One could argue that Russia’s hiring of foreign international law scholars and international law firms for important cross-border cases is not evidence of the “irrelevance” of the “native” international legal doctrine, but occurs mainly due to the fact that leading names in Russian international law academia simply do not speak English. Nor should the possibility be excluded that, if properly translated and exposed to international legal study substantively and in greater detail, the approaches developed in Russian international law doctrine will be, at least partially, accepted by other scholars.

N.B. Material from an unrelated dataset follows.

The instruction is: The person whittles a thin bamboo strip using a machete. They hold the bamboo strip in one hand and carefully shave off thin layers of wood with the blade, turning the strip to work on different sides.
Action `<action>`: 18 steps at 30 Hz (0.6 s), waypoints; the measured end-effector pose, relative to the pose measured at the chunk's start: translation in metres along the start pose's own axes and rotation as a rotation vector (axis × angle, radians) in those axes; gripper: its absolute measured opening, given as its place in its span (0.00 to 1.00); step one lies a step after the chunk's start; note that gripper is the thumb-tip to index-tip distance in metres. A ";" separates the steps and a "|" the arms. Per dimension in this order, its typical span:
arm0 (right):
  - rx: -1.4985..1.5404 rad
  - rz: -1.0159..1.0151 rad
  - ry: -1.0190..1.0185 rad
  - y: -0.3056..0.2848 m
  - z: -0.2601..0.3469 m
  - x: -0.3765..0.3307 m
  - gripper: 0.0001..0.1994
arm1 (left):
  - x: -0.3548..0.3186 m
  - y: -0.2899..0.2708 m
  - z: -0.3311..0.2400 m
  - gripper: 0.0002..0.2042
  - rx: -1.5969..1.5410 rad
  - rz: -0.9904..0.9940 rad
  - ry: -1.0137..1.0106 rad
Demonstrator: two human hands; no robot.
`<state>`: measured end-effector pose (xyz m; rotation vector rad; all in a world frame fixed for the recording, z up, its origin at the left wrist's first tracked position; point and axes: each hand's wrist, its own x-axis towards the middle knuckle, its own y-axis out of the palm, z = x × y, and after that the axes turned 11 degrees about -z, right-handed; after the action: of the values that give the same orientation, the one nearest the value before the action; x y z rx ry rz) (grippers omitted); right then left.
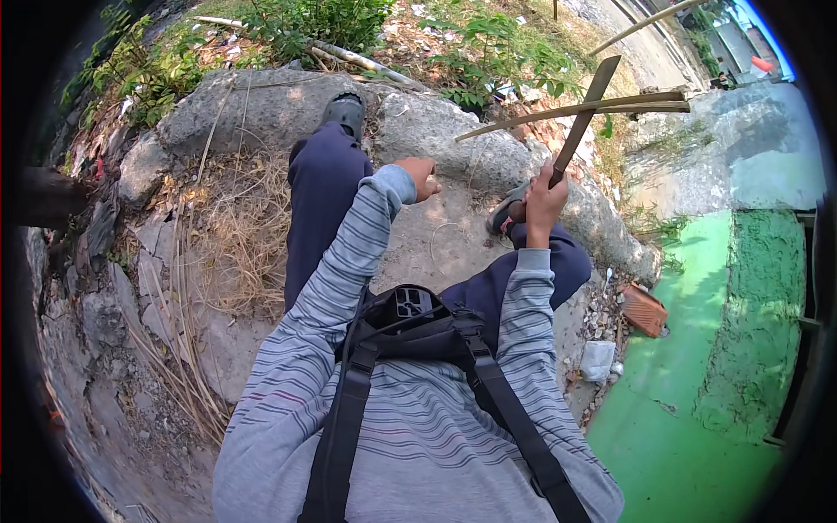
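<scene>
Grasps firmly in the right grip a long, dark, flat-bladed metal machete, raised ahead of the body and to the right. Wraps closed around the handle end, leaving the blade bare above. Points away from the body, up and to the right in view, along a steep, slanting long axis running from the right grip to a squared, angled tip. Crosses, partway along that blade, a thin, tan, split-wood strip; lies nearly level in long axis, rising slightly rightward, slender at the left end and doubled at the right. Cannot tell whether touching the blade or merely overlapping in view. Keeps the left grip loosely curled, well apart from the machete, above pale grey concrete ground, fingers bent toward the right. Cannot tell whether holding anything inside. Wears a grey, dark-striped long-sleeved shirt, black webbing straps, a black fabric pouch and navy trousers. Includes ahead rough grey concrete blocks and green leafy plants; at left, dry straw-coloured grass; at right, a bright green painted floor, near a ridged orange-brown brick and a whitish plastic package.
</scene>
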<state>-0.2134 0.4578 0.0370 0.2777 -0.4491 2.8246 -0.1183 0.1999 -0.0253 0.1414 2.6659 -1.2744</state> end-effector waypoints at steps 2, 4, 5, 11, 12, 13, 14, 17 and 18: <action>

Indeed, much in the Russian doctrine of international law happens exclusively in the Russian language. However, the question arises: aren’t these two questions intrinsically linked? Can a person really have a grasp of international law today if s/he does not speak at least English? The libraries of most Russian law schools do not offer any of the major international legal databases, supposedly due to a lack of demand. As a result, both a Russian student in training and a Russian scholar doing research are limited to referring to Russian sources only. Hence those sources tend to remain self-referential by virtue of their own isolation and limitation to Soviet and post-Soviet legal thought.
Thus, Russia’s role as a “non-native speaker of international law”, asserted from time to time, may partly have its roots in Russian university libraries and a lack of knowledge of the English language by the “standard-bearers” of Russian international law doctrine.
The academic system in Russia still bears the heavy weight of its Soviet legacy. The younger generation of Russian international lawyers continues to work under the pressure of a system originally designed to reproduce unified thought rather than engender independent thinkers. Whilst some younger Russian academics have started appearing in proceedings before international courts and the level of some Russian teachers of international law would surprise many in any established foreign law school, systemically Russian academia has little chance of living up to international standards of academic competition.